O Sistema de Mensagens Financeiras do Banco Central foi citado pela porta-voz como um exemplo de “instrumentos alternativos”. Está também em discussão o estabelecimento de interfaces do sistema russo com os seus homólogos estrangeiros, tais como o SEPA europeu, o SEPAM iraniano e os CUP e CIPS chineses.
Diversificação
“Não vamos excluir o mundo exterior, o que é algo que os iniciadores das sanções nos pressionam persistentemente a fazer”, afirmou Zakharova, que acrescentou que é um grupo reduzido de países que vem tendo essa prática hostil contra a Rússia.
“Ao contrário, estamos sempre abertos ao diálogo sobre todos os problemas ou preocupações e estamos prontos para uma cooperação igual e mutuamente benéfica com todos os países, mas só com base nos princípios da igualdade e da consideração mútua de interesses. É assim que vemos realmente relações internacionais estáveis”, ressaltou.

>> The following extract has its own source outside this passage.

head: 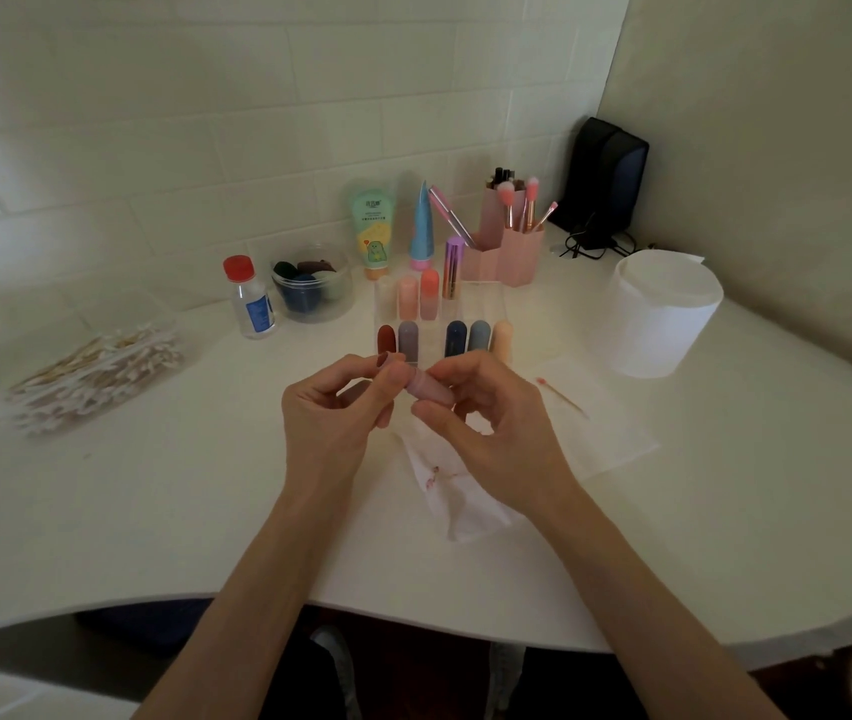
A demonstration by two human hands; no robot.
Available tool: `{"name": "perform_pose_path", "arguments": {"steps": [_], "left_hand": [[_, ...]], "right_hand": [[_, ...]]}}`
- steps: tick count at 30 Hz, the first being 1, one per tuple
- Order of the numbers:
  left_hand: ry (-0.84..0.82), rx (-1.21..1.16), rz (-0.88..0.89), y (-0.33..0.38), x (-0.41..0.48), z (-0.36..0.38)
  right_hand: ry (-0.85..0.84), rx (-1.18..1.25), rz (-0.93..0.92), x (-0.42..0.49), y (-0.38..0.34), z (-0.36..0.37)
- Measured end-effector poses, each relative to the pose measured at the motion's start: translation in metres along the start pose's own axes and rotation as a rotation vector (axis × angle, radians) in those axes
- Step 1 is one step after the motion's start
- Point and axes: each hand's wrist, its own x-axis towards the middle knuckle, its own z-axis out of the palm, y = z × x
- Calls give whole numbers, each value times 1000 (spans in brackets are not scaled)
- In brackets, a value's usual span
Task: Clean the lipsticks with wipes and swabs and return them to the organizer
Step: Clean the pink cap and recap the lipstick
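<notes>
Item 1. Pink lipstick: held lying crosswise above the white table, just in front of the clear organizer. Its left end is pinched by the left hand; its right end is pinched between thumb and fingers of the right hand. The two hands are brought close together, joined only by the tube.

Item 2. Stained wipe: crumpled and marked with red smears. It is placed on the table under the right hand; whether it is gripped cannot be told.

Item 3. Organizer contents, all stood upright. Front row: dark red lipstick, mauve-grey lipstick, a gap, then navy lipstick, blue-grey lipstick and peach lipstick. Back row: cream lipstick, light pink lipstick, coral lipstick and a taller metallic purple lipstick.

Item 4. Used swab: red-tipped, laid on a flat tissue sheet to the right of the hands.

Item 5. Tissue roll: stood at the right, well apart from the hands.

Item 6. Cotton swabs: heaped at the far left.

Item 7. Rear row of the table: red-capped bottle, clear tub of sponges, green tube, blue tube, pink brush holders.
</notes>
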Motion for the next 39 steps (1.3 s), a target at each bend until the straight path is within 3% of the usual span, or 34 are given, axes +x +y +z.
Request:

Zakharova chamou a uma “ampla discussão internacional” sobre meios para “contrarrestar as medidas unilaterais ilegítimas”. “Estamos confiantes de que um diálogo sistemático deverá ajudar a reduzir as preocupações da comunidade empresarial relativamente à incerteza e instabilidade nos assuntos globais, que são provocadas pela política unilateral e inconsistente do Ocidente. Para a porta-voz, ainda que lentamente os iniciadores das sanções começam a perceber que medidas unilaterais causam danos inaceitáveis a quem as toma e são “inúteis e contraproducentes”.